> [THE TASK]
For this exercise, write out each entry below exactly, omitting the images.

Data excerpts
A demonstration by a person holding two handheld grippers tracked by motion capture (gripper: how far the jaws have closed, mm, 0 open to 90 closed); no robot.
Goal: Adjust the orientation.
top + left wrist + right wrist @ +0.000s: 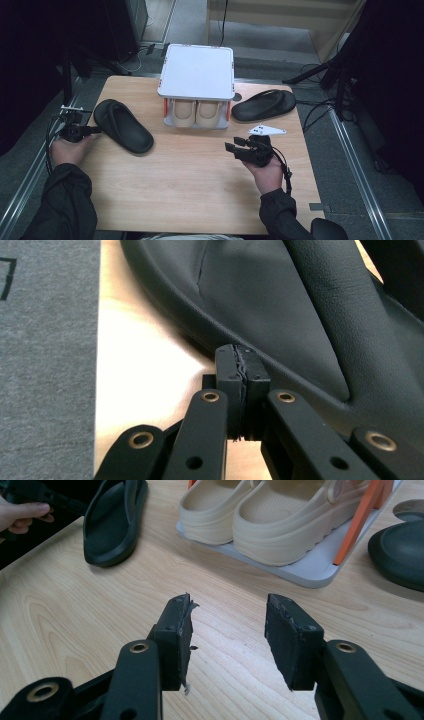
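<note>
Black slide sandal (123, 125) lies flat on wooden table (190, 195), just ahead of our left gripper (96, 130); jaws fully closed, tips at sandal's edge, pinching nothing we can see. Our right gripper (235, 144) hovers with jaws wide apart, empty. Beige clogs (196, 113) already on rack (196, 71); second black sandal (263, 104) beyond right gripper. We judge both black sandals not yet racked.

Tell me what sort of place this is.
Probably a lab or studio set up for recording: a wooden table on grey carpet, dark stands and cables around it, and staged props, namely a small white shoe rack holding beige clogs with black slippers either side.
</note>
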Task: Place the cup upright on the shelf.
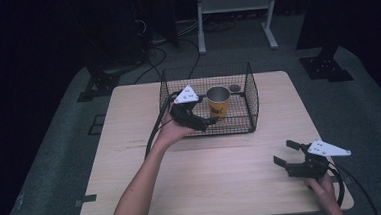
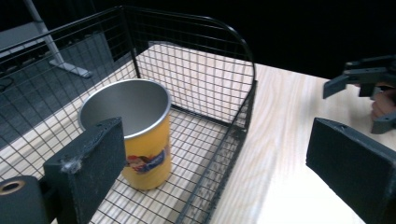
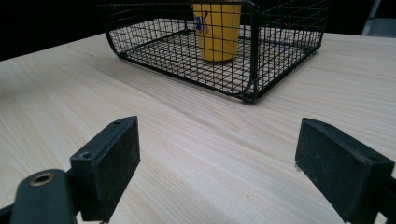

> [RESPONSE]
A demonstration by a person holding two handheld grippers tracked by motion capture (gripper: how far the jaws have closed, mm, 0 open to 90 closed); no robot.
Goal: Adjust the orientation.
top + left wrist + right wrist @ +0.000s: 
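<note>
Black slide sandal (123, 125) lies flat on wooden table (190, 195), just ahead of our left gripper (96, 130); jaws fully closed, tips at sandal's edge, pinching nothing we can see. Our right gripper (235, 144) hovers with jaws wide apart, empty. Beige clogs (196, 113) already on rack (196, 71); second black sandal (263, 104) beyond right gripper. We judge both black sandals not yet racked.

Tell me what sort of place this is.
Probably a lab or studio set up for recording: a wooden table on grey carpet, dark stands and cables around it, and staged props, namely a small white shoe rack holding beige clogs with black slippers either side.
</note>
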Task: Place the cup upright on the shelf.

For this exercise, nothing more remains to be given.